Compelling Topics in Advance Topics

  • The evolution of data to wisdom is defined by the DIKW pyramid, where Data is just facts without any context, but when facts are used to understand relationships it generates Information (Almeyer-Stubbe & Coleman, 2014). That information can be used to understand patterns, it can then help build Knowledge, and when that knowledge is used to understand principles, it builds Wisdom (Almeyer-Stubbe & Coleman, 2014; Bellinger, Castro, Mills, n.d.). Building an understanding to jump from one level of the DIKW pyramid, is an appreciation of learning “why” (Bellinger et al., n.d.).
  • The internet has evolved into a socio-technical system. This evolution has come about in five distinct stages:
    • Web 1.0: Created by Tim Berners-Lee in the 1980s, where it was originally defined as a way of connecting static read-only information hosted across multiple computational components primarily for companies (Patel, 2013).
    • Web 2.0: Changed the state of the internet from a read-only state to a read/write state and had grown communities that hold a common interest (Patel, 2013). This version of the web led to more social interaction, giving people and content importance on the web, due to the introduction of social media tools through the introduction of web applications (Li, 2010; Patel, 2013; Sakr, 2014). Web applications can include event-driven and object-oriented programming that are designed to handle concurrent activities for multiple users and had a graphical user interface (Connolly & Begg, 2014; Sandén, 2011).
  • Web 3.0: This is the state the web at 2017. Involves the semantic web that is driven by data integration through the uses of metadata (Patel, 2013).
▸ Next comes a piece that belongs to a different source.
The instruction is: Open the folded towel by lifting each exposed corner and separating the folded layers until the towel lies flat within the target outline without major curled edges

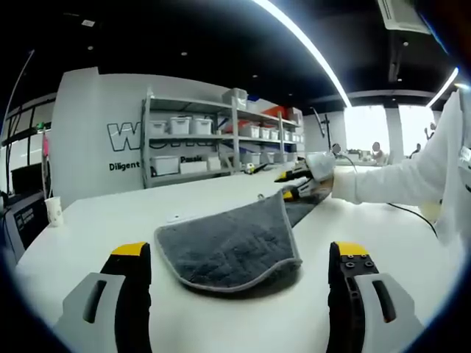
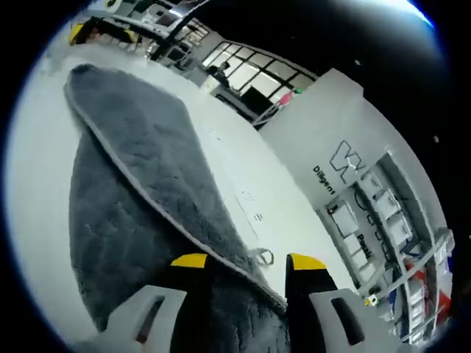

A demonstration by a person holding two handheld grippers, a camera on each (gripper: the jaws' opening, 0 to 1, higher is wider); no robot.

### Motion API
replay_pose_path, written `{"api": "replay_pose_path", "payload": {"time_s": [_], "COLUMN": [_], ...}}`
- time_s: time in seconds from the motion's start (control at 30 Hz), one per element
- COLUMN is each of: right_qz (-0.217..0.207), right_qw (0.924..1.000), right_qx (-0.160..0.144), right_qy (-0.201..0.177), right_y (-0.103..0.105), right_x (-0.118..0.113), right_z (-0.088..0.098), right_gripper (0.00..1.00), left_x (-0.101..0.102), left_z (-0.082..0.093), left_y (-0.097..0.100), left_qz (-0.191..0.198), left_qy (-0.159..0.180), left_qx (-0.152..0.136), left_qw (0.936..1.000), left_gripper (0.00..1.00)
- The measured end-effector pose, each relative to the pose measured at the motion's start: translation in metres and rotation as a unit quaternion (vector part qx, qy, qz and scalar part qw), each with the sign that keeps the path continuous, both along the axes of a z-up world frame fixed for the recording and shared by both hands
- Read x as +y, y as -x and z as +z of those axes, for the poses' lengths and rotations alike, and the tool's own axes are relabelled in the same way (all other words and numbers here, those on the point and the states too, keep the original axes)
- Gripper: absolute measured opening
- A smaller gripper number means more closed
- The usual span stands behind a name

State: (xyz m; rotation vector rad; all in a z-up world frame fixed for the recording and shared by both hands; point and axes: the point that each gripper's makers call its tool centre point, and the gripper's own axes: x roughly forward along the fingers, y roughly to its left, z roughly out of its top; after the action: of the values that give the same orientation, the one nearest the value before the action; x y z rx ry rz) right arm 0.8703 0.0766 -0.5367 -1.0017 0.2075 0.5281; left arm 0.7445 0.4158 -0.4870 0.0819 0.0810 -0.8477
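A grey towel (image 1: 224,246) with a pale stitched edge lies folded on the white table (image 1: 96,228). In the left gripper view my left gripper (image 1: 239,254) hovers just in front of its near rounded edge, jaws wide open and holding nothing. At the far corner of the towel is my right gripper (image 1: 300,184), held by a gloved hand with a white sleeve. In the right gripper view the right gripper (image 2: 246,263) is shut on the upper layer's corner, beside a small hanging loop (image 2: 262,256). The upper layer (image 2: 147,154) is raised off the lower layer (image 2: 110,243).
Metal shelves with white bins (image 1: 213,136) stand against the lettered wall behind the table. A paper cup (image 1: 53,211) sits at the table's left edge. A dark cable (image 1: 408,213) runs across the table on the right. Bare table surrounds the towel.
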Motion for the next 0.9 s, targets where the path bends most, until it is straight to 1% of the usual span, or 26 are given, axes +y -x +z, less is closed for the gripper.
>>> {"api": "replay_pose_path", "payload": {"time_s": [0.03,0.07,0.1,0.17,0.27,0.33,0.43,0.47,0.63,0.67,0.73,0.77,0.8,0.83,0.9], "right_qz": [0.014,0.023,0.037,0.035,0.032,0.031,0.039,0.041,0.05,0.051,0.049,0.049,0.043,0.042,0.036], "right_qw": [0.9998,0.9995,0.9988,0.9989,0.9992,0.9992,0.9982,0.9978,0.9965,0.9953,0.9955,0.996,0.9971,0.9972,0.9983], "right_qx": [0.008,0.018,0.032,0.028,0.024,0.022,0.007,0.006,0.011,0.016,0.018,0.02,0.029,0.031,0.035], "right_qy": [0.011,0.011,0.008,0.012,0.005,0.008,0.046,0.052,0.066,0.081,0.079,0.072,0.057,0.053,0.031], "right_y": [0.003,0.005,0.009,0.01,0.013,0.018,0.027,0.031,0.057,0.062,0.071,0.076,0.082,0.084,0.092], "right_x": [0.004,0.007,0.011,0.009,0.006,0.006,0.004,0.004,0.005,0.002,0.001,0.001,0.0,0.0,0.0], "right_z": [-0.005,-0.009,-0.015,-0.017,-0.014,-0.013,-0.009,-0.009,-0.007,-0.008,-0.007,-0.006,-0.006,-0.006,-0.003], "right_gripper": [0.15,0.06,0.0,0.0,0.0,0.0,0.0,0.0,0.0,0.0,0.0,0.0,0.0,0.0,0.0], "left_x": [0.0,0.0,0.0,0.0,0.001,0.001,0.002,0.002,0.001,0.001,0.0,0.0,-0.001,-0.001,-0.002], "left_z": [0.0,-0.001,-0.001,-0.001,-0.002,-0.001,-0.001,-0.001,-0.001,-0.001,-0.001,-0.001,-0.001,-0.001,-0.001], "left_y": [0.0,0.0,0.0,0.0,0.0,0.0,0.001,0.001,0.003,0.003,0.004,0.004,0.004,0.005,0.005], "left_qz": [0.0,0.0,0.0,0.0,0.001,0.002,0.002,0.002,0.001,0.001,0.0,0.0,0.0,-0.001,-0.001], "left_qy": [0.0,0.0,-0.001,-0.001,-0.002,-0.001,-0.001,-0.001,0.0,0.0,0.001,0.001,0.0,0.0,-0.001], "left_qx": [0.001,0.001,0.002,0.002,0.002,0.003,0.003,0.003,0.002,0.002,0.003,0.002,0.002,0.002,0.002], "left_qw": [1.0,1.0,1.0,1.0,1.0,1.0,1.0,1.0,1.0,1.0,1.0,1.0,1.0,1.0,1.0], "left_gripper": [0.98,0.98,0.98,0.98,0.98,0.98,0.98,0.98,0.98,0.98,0.98,0.98,0.98,0.98,0.97]}}
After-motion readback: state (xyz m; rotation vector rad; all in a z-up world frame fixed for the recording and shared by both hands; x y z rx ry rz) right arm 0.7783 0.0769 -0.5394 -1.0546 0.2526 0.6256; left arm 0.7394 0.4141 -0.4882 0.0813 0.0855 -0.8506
This version of the web supports a worldwide database with static HTML documents, dynamically rendered data, next standard HTML (HTML5), and links between documents with hopes of creating an interconnected and interrelated openly accessible world data such that tagged micro-content can be easily discoverable through search engines (Connolly & Begg, 2014; Patel, 2013). This new version of HTML, HTML5 can handle multimedia and graphical content, which are great for semantic content (Connolly & Begg, 2014). Also, end-users are beginning to build dynamic web applications for others to interact with (Patel, 2013).
    • Web 4.0: It is considered the symbiotic web, where data interactions occur between humans and smart devices, the internet of things (Atzori, 2010; Patel, 2013). These smart devices can be wired to the internet or connected via wireless sensors through enhanced communication protocols (Atzori, 2010). Thus, these smart devices would have read and write concurrently with humans, where the largest potential of web 4.0 has these smart devices analyze data online and begin to migrate the online world into the real world (Patel, 2013).
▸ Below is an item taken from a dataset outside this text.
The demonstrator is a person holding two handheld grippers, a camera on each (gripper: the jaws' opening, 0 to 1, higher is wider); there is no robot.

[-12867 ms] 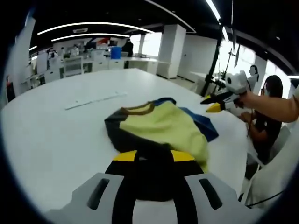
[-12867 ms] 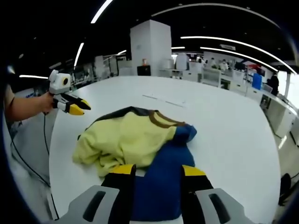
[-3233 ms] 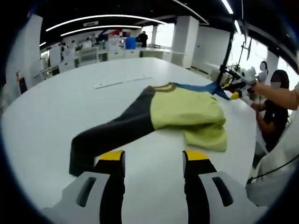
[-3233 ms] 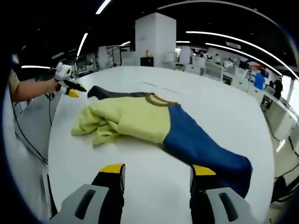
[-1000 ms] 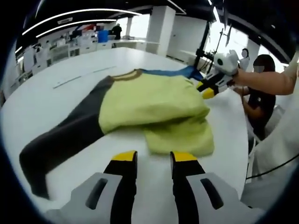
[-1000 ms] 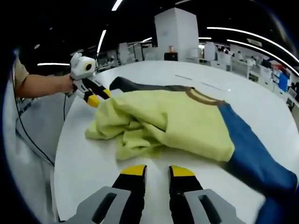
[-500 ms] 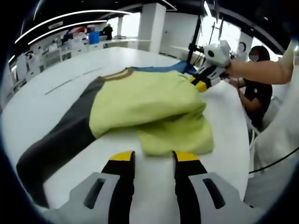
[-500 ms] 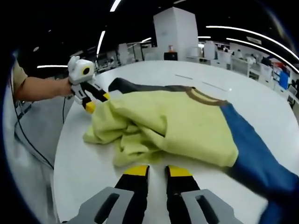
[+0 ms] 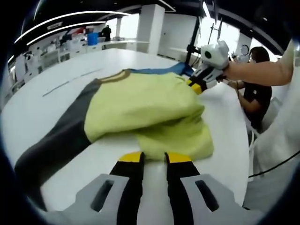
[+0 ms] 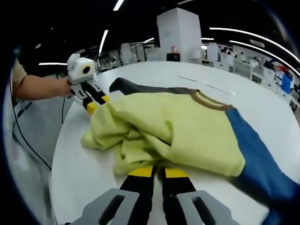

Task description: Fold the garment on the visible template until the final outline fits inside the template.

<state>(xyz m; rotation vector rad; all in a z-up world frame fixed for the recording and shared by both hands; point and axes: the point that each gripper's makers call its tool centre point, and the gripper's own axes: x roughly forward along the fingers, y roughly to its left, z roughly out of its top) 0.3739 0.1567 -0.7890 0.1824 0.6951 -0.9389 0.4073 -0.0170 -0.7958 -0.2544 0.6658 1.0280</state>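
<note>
The garment [image 9: 140,105] lies across the white surface [image 9: 42,108], body bunched in yellow folds, a dark grey sleeve [image 9: 51,145] stretched out to one side and a blue sleeve [image 10: 255,154] to the other. No template outline can be made out on the surface.

In the left gripper view, the left gripper [image 9: 153,157] sits at the yellow hem, its jaws drawn narrow with a slim gap showing; whether cloth is caught between the tips cannot be told. Across the garment, the right gripper [image 9: 196,85] reaches in at the far edge of the yellow cloth.

In the right gripper view, the right gripper's jaws are nearly together, their yellow tips tucked under the rumpled hem [image 10: 140,161]; a grip looks likely but cannot be confirmed.

The step in hand seems to be catching the bunched hem at two points to spread the body flat. To do it well, each pair of jaws should take only the top layer at the hem's edge, not a wad of folds. Then both should pull apart and low along the surface, evenly, so the sleeves do not drag off the edge.
</note>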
    • Web 5.0: Previous iterations of the web do not perceive people’s emotion, but one day it could be able to understand a person’s emotional (Patel, 2013). Kelly (2007) predicted that in 5,000 days the internet would become one machine and all other devices would be a window into this machine. In 2007, Kelly stated that this one machine “the internet” has the processing capability of one human brain, but in 5,000 days it will have the processing capability of all the humanity.
  • MapReduce is a framework that uses parallel sequential algorithms that capitalize on cloud architecture, which became popular under the open source Hadoop project, as its main executable analytic engine (Lublinsky et al., 2014; Sadalage & Fowler, 2012; Sakr, 2014). Another feature of MapReduce is that a reduced output can become another’s map function (Sadalage & Fowler, 2012).
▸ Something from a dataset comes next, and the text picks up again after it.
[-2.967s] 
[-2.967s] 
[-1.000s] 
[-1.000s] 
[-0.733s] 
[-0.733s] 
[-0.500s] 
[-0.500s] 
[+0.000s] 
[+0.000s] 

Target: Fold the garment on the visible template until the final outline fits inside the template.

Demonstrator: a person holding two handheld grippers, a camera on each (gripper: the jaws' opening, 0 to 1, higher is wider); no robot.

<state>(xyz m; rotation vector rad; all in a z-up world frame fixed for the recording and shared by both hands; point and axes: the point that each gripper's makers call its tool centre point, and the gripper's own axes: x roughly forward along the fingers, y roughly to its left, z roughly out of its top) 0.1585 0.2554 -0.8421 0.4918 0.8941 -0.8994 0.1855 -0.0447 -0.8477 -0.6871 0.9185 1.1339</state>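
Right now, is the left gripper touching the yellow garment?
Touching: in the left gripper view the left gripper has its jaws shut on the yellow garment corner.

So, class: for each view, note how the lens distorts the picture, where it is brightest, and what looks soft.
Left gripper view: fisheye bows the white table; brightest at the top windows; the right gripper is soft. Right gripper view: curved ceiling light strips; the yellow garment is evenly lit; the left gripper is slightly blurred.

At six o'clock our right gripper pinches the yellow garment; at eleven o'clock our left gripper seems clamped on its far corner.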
  • A sequential algorithm is a computer program that runs on a sequence of commands, and a parallel algorithm runs a set of sequential commands over separate computational cores (Brookshear & Brylow, 2014; Sakr, 2014).
  • A parallel sequential algorithm runs a full sequential program over multiple but separate cores (Sakr, 2014).
    • Shared memory distributed programming: Is where serialized programs run on multiple threads, where all the threads have access to the underlying data that is stored in shared memory (Sakr, 2014). Each thread should be synchronized as to ensure that read and write functions aren’t being done on the same segment of the shared data at the same time. Sandén (2011) and Sakr, (2014) stated that this could be achieved via semaphores (signals other threads that data is being written/posted and other threads should wait to use the data until a condition is met), locks (data can be locked or unlocked from reading and writing), and barriers (threads cannot run on this next step until everything preceding it is completed).
    • Message passing distributed programming: Is where data is stored in one location, and a master thread helps spread chunks of the data onto sub-tasks and threads to process the overall data in parallel (Sakr, 2014). There are explicitly direct send and receive messages that have synchronized communications (Lublinsky et al., 2013; Sakr, 2014).         At the end of the runs, data is the merged together by the master thread (Sakr, 2014).
  • A scalable multi-level stochastic model-based performance analysis has been proposed by Ghosh, Longo, Naik and Trivedi (2012) for Infrastructure as a Service (IaaS) cloud computing. Stochastic analysis and models are a form of predicting how probable an outcome will occur using a form of chaotic deterministic models that help in dealing with analyzing one or more outcomes that are cloaked in uncertainty (Anadale, 2016; Investopedia, n.d.).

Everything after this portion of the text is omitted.